Their dream entails finding civilization in “Tomorrow-morrowland,” their term for the far-off lights of Bartertown. Max knows that "civilization" applies loosely there, if at all, so he urges them to stay in the oasis. When they defy his orders, tragedy strikes, and the loss of supplies leads Max back to Bartertown … and a climactic train / car chase that simultaneously features some of the series’ wildest stunts and meekest momentum. Still, there’s an obvious joy at seeing those vehicles rollin’ and tumblin’.
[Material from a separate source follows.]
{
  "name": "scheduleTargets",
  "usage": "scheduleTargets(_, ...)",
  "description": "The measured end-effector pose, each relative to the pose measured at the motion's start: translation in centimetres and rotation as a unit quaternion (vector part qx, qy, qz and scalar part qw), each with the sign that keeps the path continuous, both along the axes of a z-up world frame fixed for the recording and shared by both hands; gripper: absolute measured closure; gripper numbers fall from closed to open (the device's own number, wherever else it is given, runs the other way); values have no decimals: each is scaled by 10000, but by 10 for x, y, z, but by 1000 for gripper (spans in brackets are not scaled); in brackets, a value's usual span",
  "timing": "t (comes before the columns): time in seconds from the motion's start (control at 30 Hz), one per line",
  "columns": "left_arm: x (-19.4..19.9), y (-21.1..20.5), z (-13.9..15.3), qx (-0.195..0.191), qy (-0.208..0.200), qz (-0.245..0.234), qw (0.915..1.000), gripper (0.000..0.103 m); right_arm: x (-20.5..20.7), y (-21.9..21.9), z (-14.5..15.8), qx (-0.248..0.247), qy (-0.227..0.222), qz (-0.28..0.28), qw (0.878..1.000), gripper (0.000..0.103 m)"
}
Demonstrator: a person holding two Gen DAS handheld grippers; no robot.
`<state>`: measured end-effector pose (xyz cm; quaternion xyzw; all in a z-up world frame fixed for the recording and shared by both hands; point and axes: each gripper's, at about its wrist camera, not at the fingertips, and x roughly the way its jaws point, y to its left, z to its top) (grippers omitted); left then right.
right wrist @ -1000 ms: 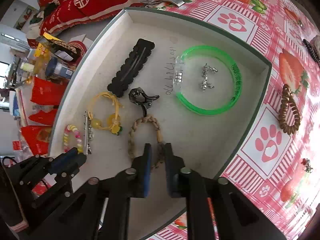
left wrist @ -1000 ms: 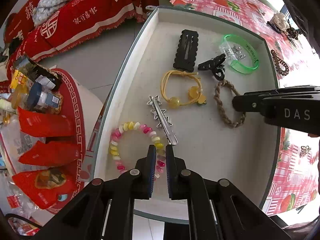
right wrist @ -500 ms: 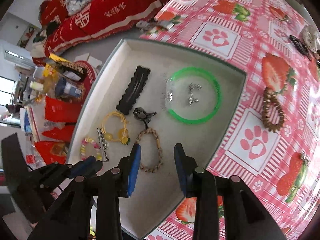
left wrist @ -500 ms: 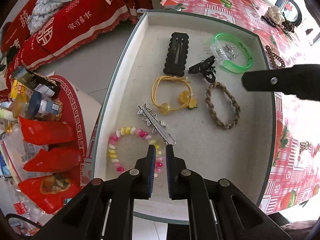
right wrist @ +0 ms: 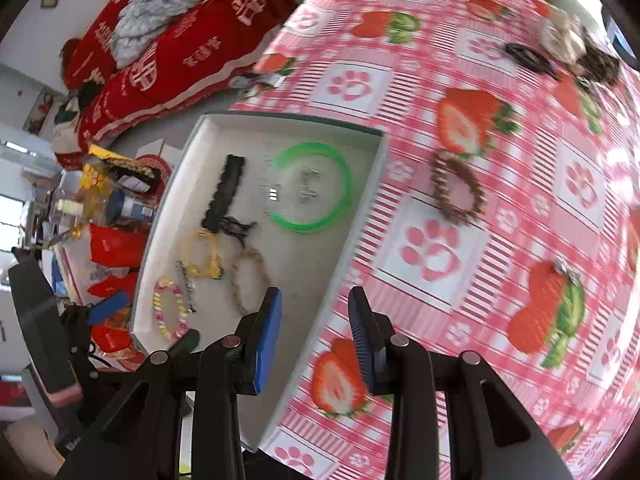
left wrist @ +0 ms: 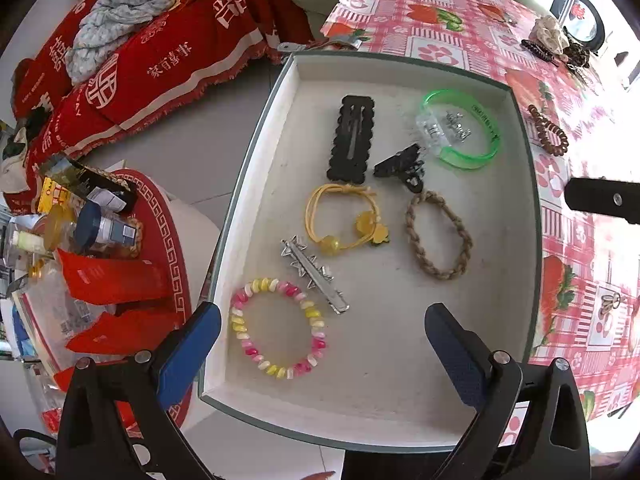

Although it’s engaging, the last half of “Thunderdome” still comes off as a rumpled, roughshod and far less believably earnest precursor to what Spielberg himself did with a similar Peter Pan / Lost Boys tale in “Hook” six years later. Max Rockatansky isn’t the boy who never grew up. If anything in Max’s life is stunted, it’s his sense of life’s meaning in the wake of so much death. He’s more of a straight-on-till-mourning guy. Speaking of grief, one death in a sand pit feels especially eerie given Kennedy’s fate out in the sands. Perhaps Miller felt of two minds about meting out too much milk of human kindness.
On one hand, it’s necessary to get Max “beyond Thunderdome” as the title implies and enlivening to see Miller and company endeavor something new. On the other, it’s disheartening to see the series trade its distinctive sense of societal invention for an inversion of a lovable-moppets story. Thus, in trying to broaden the movie’s compassionate scope and commercial prospects, “Thunderdome” gets hemmed in. The scenes between Max and the kids feel small instead of intimate, repetitive instead of revealing. Nature’s sprawl is sacrificed for the hermetic soundstage precision. Plus, Gibson is rarely asked to do much in these movies beyond strike a persuasively physical, imposingly stoic presence, and his rhythm feels off attempting nuance in the fairytale redemption of this reticent rogue.
“Thunderdome” proves more poignant when placed on the back end of a binge of the whole trilogy. It’s easier to consider that the children allow him the fatherly experience denied him long ago by the murderous marauders — albeit in the manner of father as religious godhead, savior and provider. Even if it’s just a sliver, there’s a sense this grace will keep Max's pilot light aglow when he’s again on his own, and Entity ultimately granting him mercy feels like his ultimate recompense for retaining his humanity. While “Thunderdome” closes on an affecting note, it’s still more by association with groundwork laid by other, more cumulatively successful movies.
Afforded nine-figure money for modern-day mayhem, “Fury Road” has thus rendered “Thunderdome” an interstitial chapter in Max Rockatansky’s story rather than a regimental final word. While its trailers promise resplendent road rage, the mind reels at whatever engine-powering additive of context Miller has concocted for this outing. Whatever form it takes, chances are good we’ll still be talking about it, like “Thunderdome,” well more than just a few years from now.